I believe I will be affected in some way by this loss for the rest of my life. As I get older, I will have new insights into what this death means to me. My loved one will continue to be a part of my life and influence me until the day I die.
I believe I am being changed by this process. I see life differently. Some things that were once important to me aren't anymore. Some things I used to pay little or no attention to are now important. I think a new me is emerging, so don't be surprised-and don't stand in the way.

Saturday, August 28, 2010

Post Funeral

Last night was Wyatt's funeral. My whole life I've heard the saying "A parent should never have to bury their child". I always agreed, but never really knew. I'm tired of people who want to share some common experience with us so they tell us that they lost their great-grandfather. I'm sorry, but as sad as death is, that is not as sad. I've lost all of my grandparents. It was sad. But it was also the natural order of things. It happened and we all knew it would happen. I cried but I didn't hurt. I didn't feel like life stopped. Heaven was easy to believe in. Babies and children, however, are not supposed to die. Their bodies haven't suffered yet, they don't long for heaven. They still think earth is heaven. They haven't sinned against anyone yet, they haven't abused drugs or alcohol. They are pure and wonderful. This has made it much harder to believe in heaven. As opposed to the suffering of an elderly person, babies are young and vibrant and it's hard to imagine a place better for them than swaddled and loved by their family. The loss of Wyatt has left a hole in our family that will never be filled. I wish it wasn't there, but I can't change that. I can't go back and make him live.

I'm amazed at the turnout for Wyatt. Many people I had never met from the squadron and our church came to support us and love us. Some of the nurses who got to meet Wyatt in the NICU came. I'm the most amazed at the two couples we met who had lost babies as well. I don't know how they were strong enough to make it through the service, and then come share their stories with us. I find the most comfort right now from others who have survived this.
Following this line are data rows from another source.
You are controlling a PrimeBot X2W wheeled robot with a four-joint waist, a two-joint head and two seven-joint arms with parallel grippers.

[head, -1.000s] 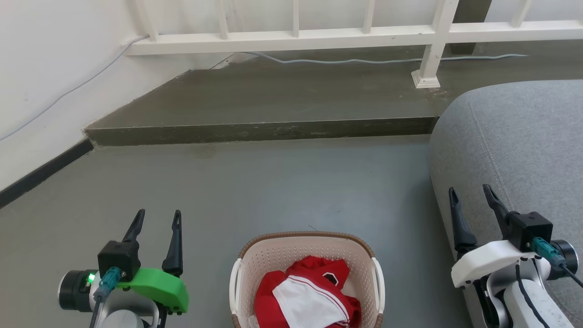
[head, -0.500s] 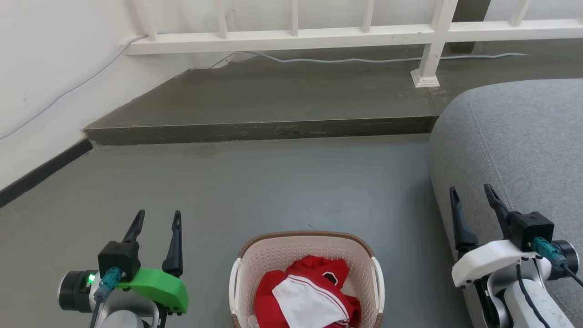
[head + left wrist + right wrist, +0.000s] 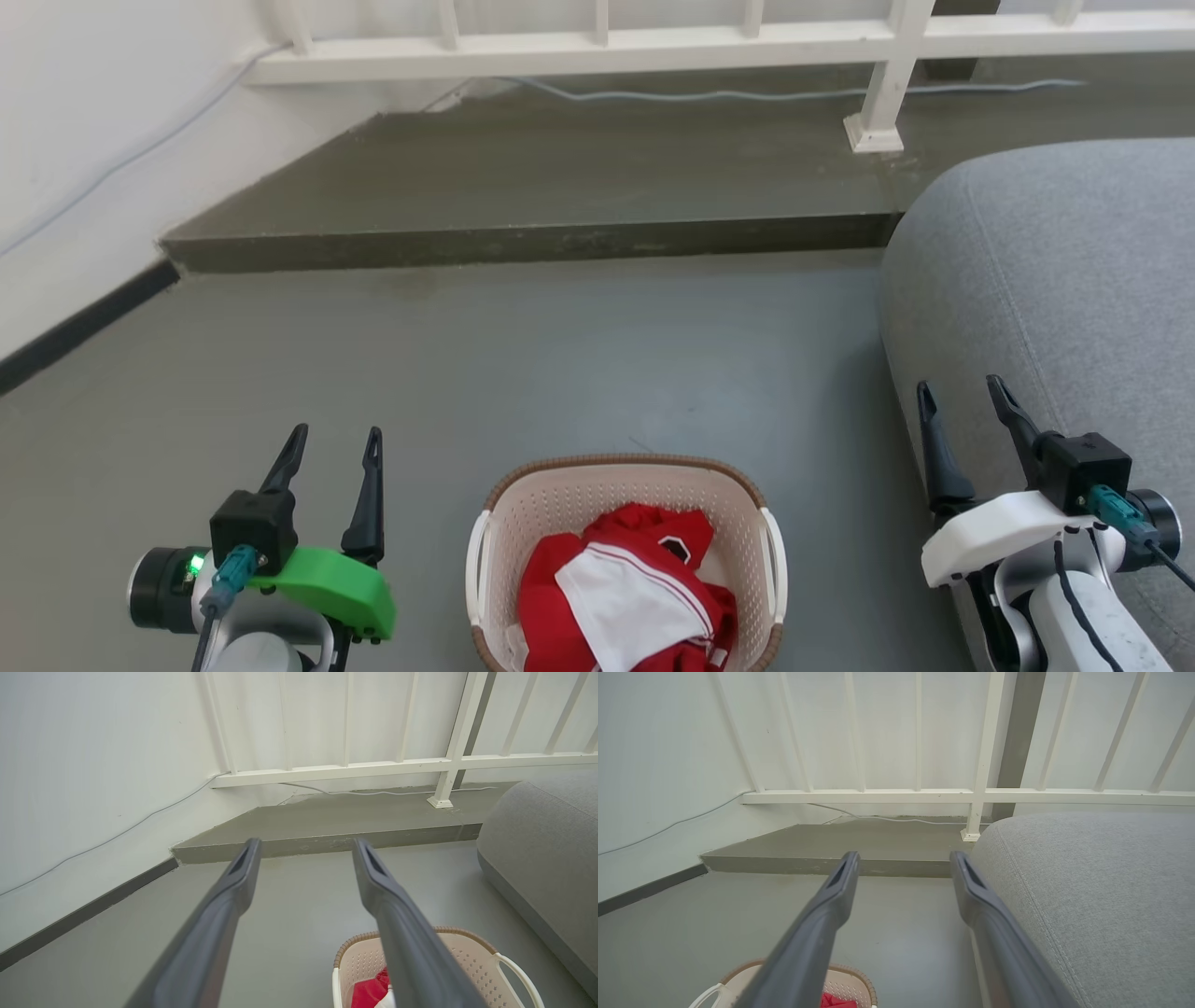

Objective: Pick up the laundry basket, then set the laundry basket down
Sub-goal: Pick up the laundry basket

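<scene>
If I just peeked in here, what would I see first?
The red and white clothes jump out first, heaped in the cream laundry basket on the grey floor, low in the middle of the head view. Next come the robot's two open grippers on either side of it: the left end effector with its bright green part, and the right end effector by a big grey sofa.

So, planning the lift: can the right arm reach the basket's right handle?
Probably yes: the right end effector is open, and bare floor lies between it and that handle of the laundry basket.
</scene>
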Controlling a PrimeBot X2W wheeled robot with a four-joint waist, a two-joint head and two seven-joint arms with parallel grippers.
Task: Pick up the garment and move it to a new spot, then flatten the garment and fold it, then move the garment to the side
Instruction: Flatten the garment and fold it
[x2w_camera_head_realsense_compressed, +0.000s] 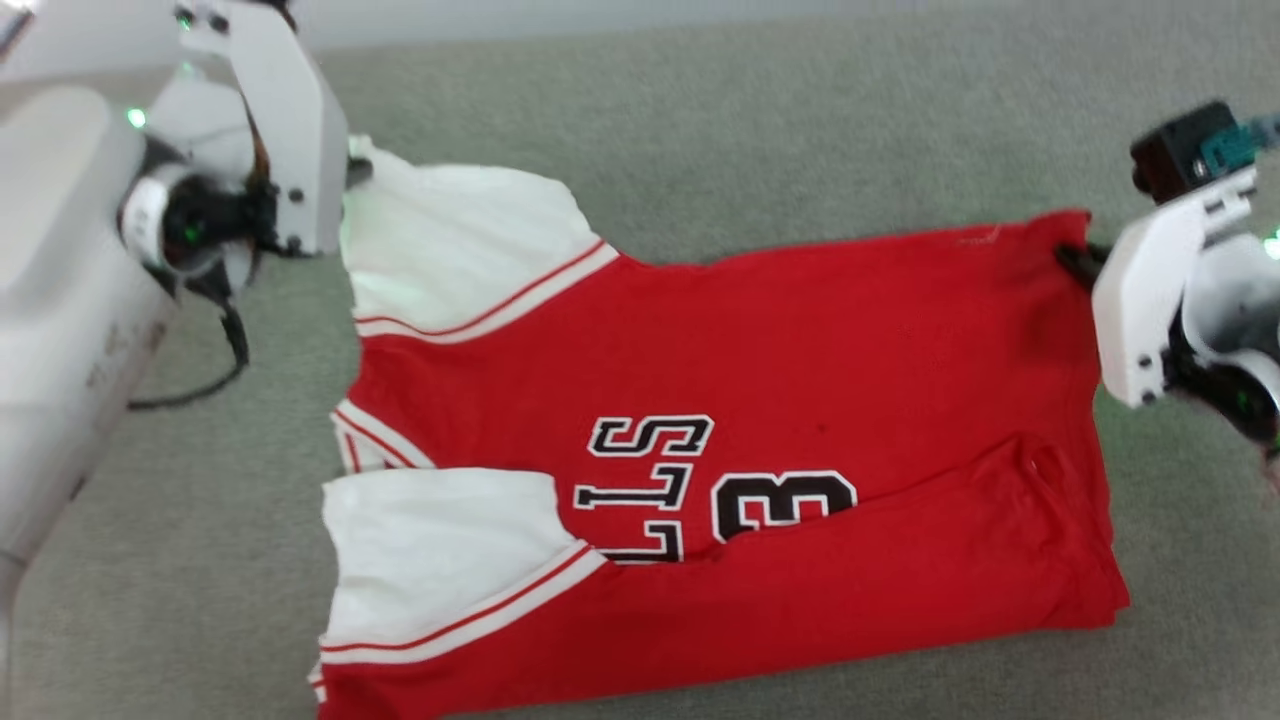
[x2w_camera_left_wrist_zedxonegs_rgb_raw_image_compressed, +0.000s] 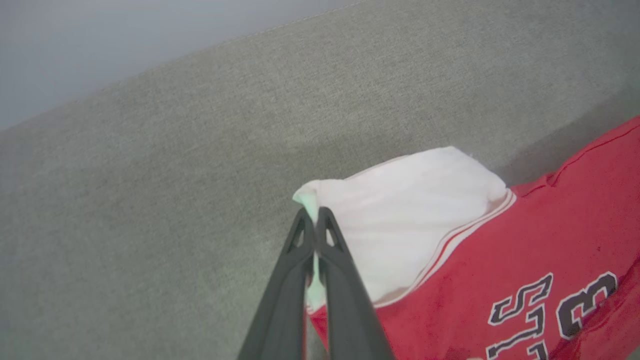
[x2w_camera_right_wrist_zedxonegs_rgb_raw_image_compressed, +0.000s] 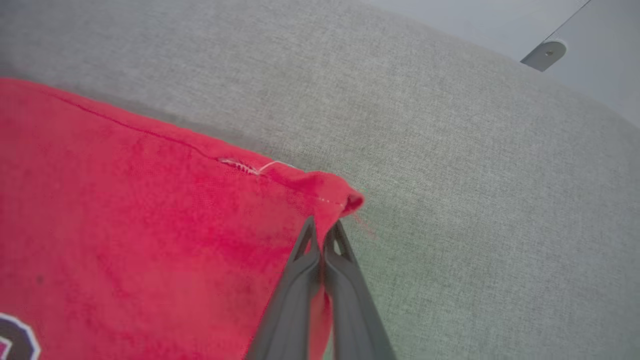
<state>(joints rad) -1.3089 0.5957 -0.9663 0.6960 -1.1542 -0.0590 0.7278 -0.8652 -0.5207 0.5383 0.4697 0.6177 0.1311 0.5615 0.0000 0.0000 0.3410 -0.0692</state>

The hardest moment for me came before the service even started. My husband and I were alone in the church aside from a few others who were setting up tables. I set up the small table with his urn and pictures and some flowers in the front...and then I just sat there. Just me, Wyatt, and the hum of the building's air conditioner. It was the first time Wyatt and I had been alone and I wished like hell it had been me holding him instead of staring at his urn. For a week now I hadn't been able to get a good cry out-it was always burning behind my eyes or sitting in my throat but it wouldn't just come out. But right then it did and it felt ok. I cried the rest of the night. I'm sure I looked like hell, I didnt even bother with make-up, that would've been more of a hassle with all the tears. I'm proud of my husband who was brave enough to speak about Wyatt infront of everyone. I certainly wasn't that strong. I'm proud of my church who gave us a beautiful service. Many people told us how beautiful it was but I'm not sure an infant's funeral can ever be beautiful. Most of the night I didnt know what to say to people giving us their condolescences, or I said the wrong things, or I spaced out. I was constantly thinking of how much pain I was feeling and that I wished like hell there was a chair or couch around so I could sit down and take the pressure off of the stitches. For a few hours I was ok with my body being the victim of bad doctors. I was staring at my son and he was worth it all. He was worth me dying if I had to. The disconnect comes in the fact that he isn't here to hold and love. He isn't here as a constant reminder of why I am sliced to shreds. Only when I see his picture do I remember.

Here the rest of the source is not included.